Education in Wales: Room for improvement
- Published
All this week, BBC Wales is looking at the state of the education system in Wales ahead of the global education league tables, PISA, being published.
Performance and the way children are taught in Wales is regularly compared with England and Northern Ireland.
But GCSE and A-level results are lower in Wales than in the other parts of the UK and several reports from schools watchdog Estyn highlights this.
However, it was not always the case.
Previously, 16 and 18-year-olds in Wales often outperformed those in England in the annual results table.
But the global PISA results of 2006 and 2009 do not paint a pretty picture.
England, Scotland and Northern Ireland were almost neck-and-neck in reading, maths and science.
Wales lagged behind by a fair bit in maths and reading, but fared better in science.
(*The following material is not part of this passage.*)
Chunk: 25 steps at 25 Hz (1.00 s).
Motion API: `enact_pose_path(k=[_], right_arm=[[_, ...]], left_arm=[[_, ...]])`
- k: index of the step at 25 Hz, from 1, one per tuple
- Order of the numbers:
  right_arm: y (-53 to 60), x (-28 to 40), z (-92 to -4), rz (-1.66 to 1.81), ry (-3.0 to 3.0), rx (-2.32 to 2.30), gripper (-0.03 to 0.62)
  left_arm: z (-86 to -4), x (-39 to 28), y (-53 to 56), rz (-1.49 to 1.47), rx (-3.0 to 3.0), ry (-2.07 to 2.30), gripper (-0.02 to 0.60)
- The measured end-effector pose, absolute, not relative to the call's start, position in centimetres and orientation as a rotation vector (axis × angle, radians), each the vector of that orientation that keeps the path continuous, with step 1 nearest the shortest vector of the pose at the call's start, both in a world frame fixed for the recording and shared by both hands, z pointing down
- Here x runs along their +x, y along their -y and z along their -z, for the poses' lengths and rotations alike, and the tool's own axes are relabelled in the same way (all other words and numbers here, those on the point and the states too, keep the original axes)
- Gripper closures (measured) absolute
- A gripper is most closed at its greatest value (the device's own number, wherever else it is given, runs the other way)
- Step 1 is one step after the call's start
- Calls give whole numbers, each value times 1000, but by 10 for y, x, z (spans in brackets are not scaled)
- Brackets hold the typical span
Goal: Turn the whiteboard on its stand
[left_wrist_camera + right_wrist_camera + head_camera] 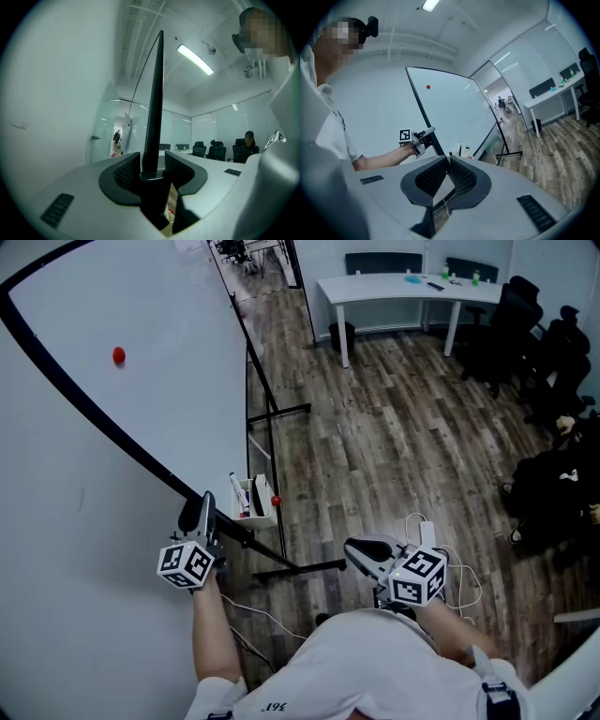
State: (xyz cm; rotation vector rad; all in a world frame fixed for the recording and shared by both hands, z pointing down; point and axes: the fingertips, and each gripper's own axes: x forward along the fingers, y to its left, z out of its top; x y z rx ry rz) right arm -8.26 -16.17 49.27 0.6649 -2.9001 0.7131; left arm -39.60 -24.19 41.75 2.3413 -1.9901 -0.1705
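The whiteboard (141, 334) fills the left of the head view, tilted on its stand, with a red magnet (118, 355) on its white face. Its black frame edge (103, 426) runs diagonally down to my left gripper (204, 517). In the left gripper view the frame edge (154, 103) stands between the jaws, and the left gripper (153, 161) is shut on it. My right gripper (361, 551) hangs apart over the floor by my body. Its tips meet with nothing between them in the right gripper view (449, 161), where the whiteboard (450, 112) stands beyond.
The stand's black legs (281, 413) spread over the wood floor, with a small marker tray (251, 498) near the board's lower corner. A white desk (412, 287) and dark office chairs (534, 324) stand at the back right. White cables (455, 579) lie near my feet.
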Motion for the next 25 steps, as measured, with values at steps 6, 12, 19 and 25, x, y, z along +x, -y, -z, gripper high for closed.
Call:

It is easy to think this rather depressing situation only came about after the creation of the Welsh Assembly in 1999, but that is not the case.
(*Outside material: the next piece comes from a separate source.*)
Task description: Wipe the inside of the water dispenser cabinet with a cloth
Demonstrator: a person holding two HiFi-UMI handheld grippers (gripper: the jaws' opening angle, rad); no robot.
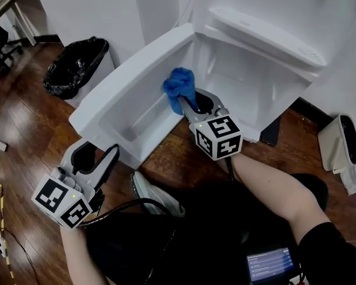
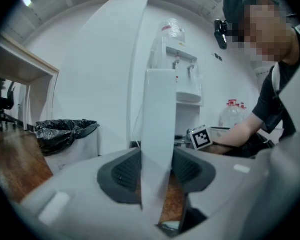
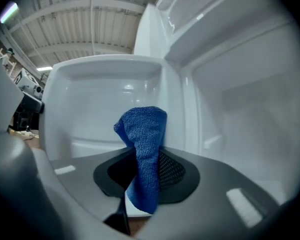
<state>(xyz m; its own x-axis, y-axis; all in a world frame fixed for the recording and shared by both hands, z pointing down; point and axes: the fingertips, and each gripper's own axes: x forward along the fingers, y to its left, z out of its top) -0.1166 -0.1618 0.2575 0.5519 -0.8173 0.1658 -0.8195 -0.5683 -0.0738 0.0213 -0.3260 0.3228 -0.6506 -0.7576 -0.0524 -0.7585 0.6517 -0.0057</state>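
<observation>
The white water dispenser cabinet [image 1: 249, 79] stands open over a brown wooden floor [image 1: 24, 135]. Its lower compartment is white inside. The door [image 1: 136, 82] of the cabinet is swung out to the left side of the head view, and its hollow inner face looks up to the camera. Left of the door, near the wall, is a white trash bin [image 1: 77, 67] with a black bag in it.

The left gripper [image 1: 98, 153] is low at the free edge of the door. In the left gripper view its fingers [image 2: 125, 171] are pressed on both sides of this white door edge, so they pinch the door.

The right gripper [image 1: 193, 103] reaches to the hinge side, where the door meets the cabinet opening. Its fingers [image 3: 172, 169] pinch a blue cloth [image 1: 179, 85], which stands up out of them in a bunched fold. The cloth is in front of the inner face of the door, close to the hinge corner. Whether it touches the plastic cannot be told from these views.
</observation>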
Few will remember the Loosmore Report of 1981, commissioned by the then Wales Office.
It concluded 25% of pupils in Wales left school without an O-level pass.
But referring to the report, education historians Gareth Elwyn Jones and Gordon Wynne Roderick said in their book, A History of Education in Wales: "The conclusion drawn was that, while Welsh comprehensives seemed to be serving more able pupils well, they were not as effective with lower-ability pupils and were less successful in the examination stakes than their English counterparts, having yielded an advantage associated with the former grammar schools.
"Subsequent studies pointed the fingers at old-fashioned teaching based on grammar school models, and a lack of attention to low achievers.
"This prompted research into disaffection, underachievement, management structures in schools and school-effectiveness policies..."
'Saved Welsh'
That was about a report written more than 30 years ago, but surely the points raised are still relevant today?
The fact that Wales managed to improve in the last 20 years should be encouraging.
That optimism is shared by Prof David Reynolds, education advisor to the Welsh government. He told the BBC's The Wales Report programme there was no reason to think Wales cannot top the UK countries in education.
"If we're clever and if we learn, yes," he said.
"People speak as if we're always a failure in education. We are one of the few nations in the world that saved a minority language.
"We saved Welsh through the education system. We did something right. In the 1970s we ran a fine education system here.
"It's not that we don't know how to educate children but somewhere, something went wrong. But we could rediscover that."
Prof Reynolds is of the view that during the first decade of devolution, too much attention was given to developing the curriculum and not enough on raising teaching standards.
I have just returned from Finland where the curriculum is seen more as a rough guide than a strict set of guidelines.
Teachers there are highly educated and very well trained; it takes seven years to qualify and the competition to get a place on the course is fierce - just one in 10 succeed.
Schools in Finland are not monitored very closely and pupils do not sit external exams until they are 19.
It seems to me the Welsh government tried to copy some of the elements of the Finnish style during the early years of devolution and ditch many of the English policies.
SATs were dropped and league tables scrapped. Teachers were trusted to get on with the job.
But for me, that all changed following the last set of PISA results which came out in December 2010. They were disappointing.
Deprived area
The education minister at the time, Leighton Andrews, said they showed "an unacceptable fall in our overall performance. Everyone involved with education in Wales should be alarmed. There can be no excuses and no alibis".
So what was the answer? Well I'm sure the Welsh government would disagree, but it seems to me that we reintroduced some elements of the English-style education model.
We do not have league tables, but our secondary schools are now placed into 'bands' every year with performance being a contributing factor. The number eligible for free school meals is also taken into account to allow for the challenges of running a school in a deprived area, as is attendance.
The principle, though, is that we must be able to see how well our schools are doing. Something previous education ministers such as Jane Davidson veered away from.
She got rid of SATs in Wales, yet 10 years on a version of SATs has returned; from the age of seven our pupils now sit important tests every year.
So I would suggest there is more in common between the Welsh and English education systems than either would admit.
However, there is one very important aspect which is taking Wales more towards the Finnish model; teacher training.
The current Education Minister Huw Lewis says he wants the profession to be more highly regarded, as is the case in Finland. So he wants teachers in future to study a Masters of Education degree as a matter of course before teaching in Wales.
High quality teachers have been one of the cornerstones of the Finnish education system's success. The other being very little interference from the national government.
Somehow, I think we're likely to see much more of the former than the latter in Wales.